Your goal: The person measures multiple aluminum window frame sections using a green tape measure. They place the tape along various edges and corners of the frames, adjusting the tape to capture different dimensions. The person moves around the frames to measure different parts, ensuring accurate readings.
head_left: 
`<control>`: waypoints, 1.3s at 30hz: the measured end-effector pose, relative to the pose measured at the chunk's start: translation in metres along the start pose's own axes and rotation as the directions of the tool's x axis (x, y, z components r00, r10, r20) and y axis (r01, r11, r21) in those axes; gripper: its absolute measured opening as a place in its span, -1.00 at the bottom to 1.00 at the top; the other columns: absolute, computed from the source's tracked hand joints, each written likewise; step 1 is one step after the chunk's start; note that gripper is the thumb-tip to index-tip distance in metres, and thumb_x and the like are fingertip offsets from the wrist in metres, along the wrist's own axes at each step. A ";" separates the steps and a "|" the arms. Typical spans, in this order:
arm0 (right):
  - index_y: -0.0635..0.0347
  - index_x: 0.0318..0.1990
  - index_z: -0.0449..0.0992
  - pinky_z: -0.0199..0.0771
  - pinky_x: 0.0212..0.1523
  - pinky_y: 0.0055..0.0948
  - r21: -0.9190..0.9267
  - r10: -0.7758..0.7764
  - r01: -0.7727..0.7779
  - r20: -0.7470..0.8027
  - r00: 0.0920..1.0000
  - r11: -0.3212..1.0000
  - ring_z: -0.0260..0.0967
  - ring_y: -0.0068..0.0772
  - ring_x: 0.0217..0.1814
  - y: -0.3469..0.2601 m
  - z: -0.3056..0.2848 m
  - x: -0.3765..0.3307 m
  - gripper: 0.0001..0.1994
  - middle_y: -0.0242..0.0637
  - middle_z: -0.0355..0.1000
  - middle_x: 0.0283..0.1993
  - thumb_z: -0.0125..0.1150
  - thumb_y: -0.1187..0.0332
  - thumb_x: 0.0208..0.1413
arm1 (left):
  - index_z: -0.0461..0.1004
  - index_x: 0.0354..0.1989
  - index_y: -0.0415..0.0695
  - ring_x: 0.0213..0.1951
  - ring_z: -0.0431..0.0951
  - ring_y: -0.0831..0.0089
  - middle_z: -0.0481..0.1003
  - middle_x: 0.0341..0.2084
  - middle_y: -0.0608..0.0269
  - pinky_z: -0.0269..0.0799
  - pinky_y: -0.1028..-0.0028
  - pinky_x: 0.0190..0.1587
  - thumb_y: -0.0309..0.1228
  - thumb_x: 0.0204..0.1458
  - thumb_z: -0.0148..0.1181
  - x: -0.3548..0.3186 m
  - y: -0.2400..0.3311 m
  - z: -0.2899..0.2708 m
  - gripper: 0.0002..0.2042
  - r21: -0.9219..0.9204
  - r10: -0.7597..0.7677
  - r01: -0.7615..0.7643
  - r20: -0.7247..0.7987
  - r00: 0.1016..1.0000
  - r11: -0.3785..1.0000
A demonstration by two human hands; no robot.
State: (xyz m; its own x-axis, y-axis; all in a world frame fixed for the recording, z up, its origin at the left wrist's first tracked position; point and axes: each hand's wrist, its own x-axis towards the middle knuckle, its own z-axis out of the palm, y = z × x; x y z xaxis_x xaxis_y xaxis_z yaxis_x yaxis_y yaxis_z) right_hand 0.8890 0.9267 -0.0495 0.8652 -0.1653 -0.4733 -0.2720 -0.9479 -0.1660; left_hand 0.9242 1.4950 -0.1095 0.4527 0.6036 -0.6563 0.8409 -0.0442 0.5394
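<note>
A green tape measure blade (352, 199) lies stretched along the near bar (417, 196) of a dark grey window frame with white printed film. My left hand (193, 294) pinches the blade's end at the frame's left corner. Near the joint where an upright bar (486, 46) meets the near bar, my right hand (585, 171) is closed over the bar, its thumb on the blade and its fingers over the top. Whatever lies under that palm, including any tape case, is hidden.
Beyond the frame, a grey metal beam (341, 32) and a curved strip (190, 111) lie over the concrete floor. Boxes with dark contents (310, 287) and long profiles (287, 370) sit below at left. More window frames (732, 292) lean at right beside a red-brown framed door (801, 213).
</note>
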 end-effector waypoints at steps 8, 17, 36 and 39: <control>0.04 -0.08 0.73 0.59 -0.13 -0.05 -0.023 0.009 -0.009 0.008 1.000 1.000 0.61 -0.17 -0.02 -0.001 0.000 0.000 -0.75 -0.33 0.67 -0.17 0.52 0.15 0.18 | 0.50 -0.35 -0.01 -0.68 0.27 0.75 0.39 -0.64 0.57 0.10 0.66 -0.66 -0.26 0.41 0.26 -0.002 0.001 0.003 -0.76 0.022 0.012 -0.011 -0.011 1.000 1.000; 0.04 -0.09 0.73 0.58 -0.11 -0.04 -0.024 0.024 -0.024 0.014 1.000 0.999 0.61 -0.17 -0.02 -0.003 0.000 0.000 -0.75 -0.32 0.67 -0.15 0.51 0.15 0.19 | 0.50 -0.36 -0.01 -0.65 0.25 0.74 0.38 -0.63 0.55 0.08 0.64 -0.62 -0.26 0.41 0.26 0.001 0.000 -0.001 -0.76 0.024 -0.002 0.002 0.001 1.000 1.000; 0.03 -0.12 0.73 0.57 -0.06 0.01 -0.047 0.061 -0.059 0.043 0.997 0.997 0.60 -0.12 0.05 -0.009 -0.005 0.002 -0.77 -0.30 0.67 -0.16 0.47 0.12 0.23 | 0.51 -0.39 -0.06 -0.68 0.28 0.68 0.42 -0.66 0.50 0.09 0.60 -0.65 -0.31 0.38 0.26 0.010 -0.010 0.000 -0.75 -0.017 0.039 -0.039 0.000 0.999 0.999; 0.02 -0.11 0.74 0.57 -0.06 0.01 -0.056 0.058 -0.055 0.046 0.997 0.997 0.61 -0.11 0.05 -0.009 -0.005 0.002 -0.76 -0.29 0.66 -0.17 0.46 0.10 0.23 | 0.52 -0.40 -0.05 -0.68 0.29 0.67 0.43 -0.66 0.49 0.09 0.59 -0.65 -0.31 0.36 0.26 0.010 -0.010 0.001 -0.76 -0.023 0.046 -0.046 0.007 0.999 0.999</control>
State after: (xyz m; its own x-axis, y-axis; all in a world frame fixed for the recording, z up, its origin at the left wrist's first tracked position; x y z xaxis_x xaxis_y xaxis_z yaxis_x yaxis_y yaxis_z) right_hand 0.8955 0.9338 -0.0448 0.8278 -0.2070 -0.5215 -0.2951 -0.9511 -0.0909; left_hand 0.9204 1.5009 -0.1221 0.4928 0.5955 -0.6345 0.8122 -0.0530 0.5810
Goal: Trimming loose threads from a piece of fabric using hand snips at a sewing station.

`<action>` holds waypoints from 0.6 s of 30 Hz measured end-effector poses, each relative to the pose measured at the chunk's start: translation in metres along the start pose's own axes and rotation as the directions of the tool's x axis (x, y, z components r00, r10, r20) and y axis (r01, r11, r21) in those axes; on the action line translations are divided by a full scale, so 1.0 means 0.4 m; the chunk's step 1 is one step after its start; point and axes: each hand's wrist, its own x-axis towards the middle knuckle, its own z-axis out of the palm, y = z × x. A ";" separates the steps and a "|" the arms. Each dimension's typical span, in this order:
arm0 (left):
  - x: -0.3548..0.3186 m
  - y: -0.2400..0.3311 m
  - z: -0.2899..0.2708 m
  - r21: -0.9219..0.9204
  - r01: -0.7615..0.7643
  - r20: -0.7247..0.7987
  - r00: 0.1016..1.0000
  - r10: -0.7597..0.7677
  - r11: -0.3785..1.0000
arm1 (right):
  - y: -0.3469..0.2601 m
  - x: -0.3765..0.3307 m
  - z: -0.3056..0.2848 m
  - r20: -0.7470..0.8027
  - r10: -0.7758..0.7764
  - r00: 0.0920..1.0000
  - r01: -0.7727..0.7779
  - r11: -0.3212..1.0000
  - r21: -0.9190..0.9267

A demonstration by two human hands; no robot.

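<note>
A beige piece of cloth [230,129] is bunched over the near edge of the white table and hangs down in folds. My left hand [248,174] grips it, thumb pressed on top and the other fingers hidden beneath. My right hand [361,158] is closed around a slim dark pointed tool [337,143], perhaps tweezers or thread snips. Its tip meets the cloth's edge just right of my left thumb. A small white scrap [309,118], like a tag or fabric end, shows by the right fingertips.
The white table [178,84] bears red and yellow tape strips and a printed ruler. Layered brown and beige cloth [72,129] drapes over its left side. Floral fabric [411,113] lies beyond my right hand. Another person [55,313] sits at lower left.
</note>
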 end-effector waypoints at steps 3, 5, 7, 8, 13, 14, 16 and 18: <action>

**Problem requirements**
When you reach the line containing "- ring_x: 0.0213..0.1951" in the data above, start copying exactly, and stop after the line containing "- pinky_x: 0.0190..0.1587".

**Task answer**
  - ring_x: 0.0213..0.1951
  - ring_z: -0.0431..0.0951
  - ring_y: -0.0831..0.0089
  - middle_z: -0.0481..0.1003
  - middle_x: 0.0341..0.2084
  - middle_y: -0.0608..0.0269
  - pinky_z: -0.0269..0.0799
  - pinky_y: -0.1028..-0.0028
  - pinky_x: 0.0190..0.1587

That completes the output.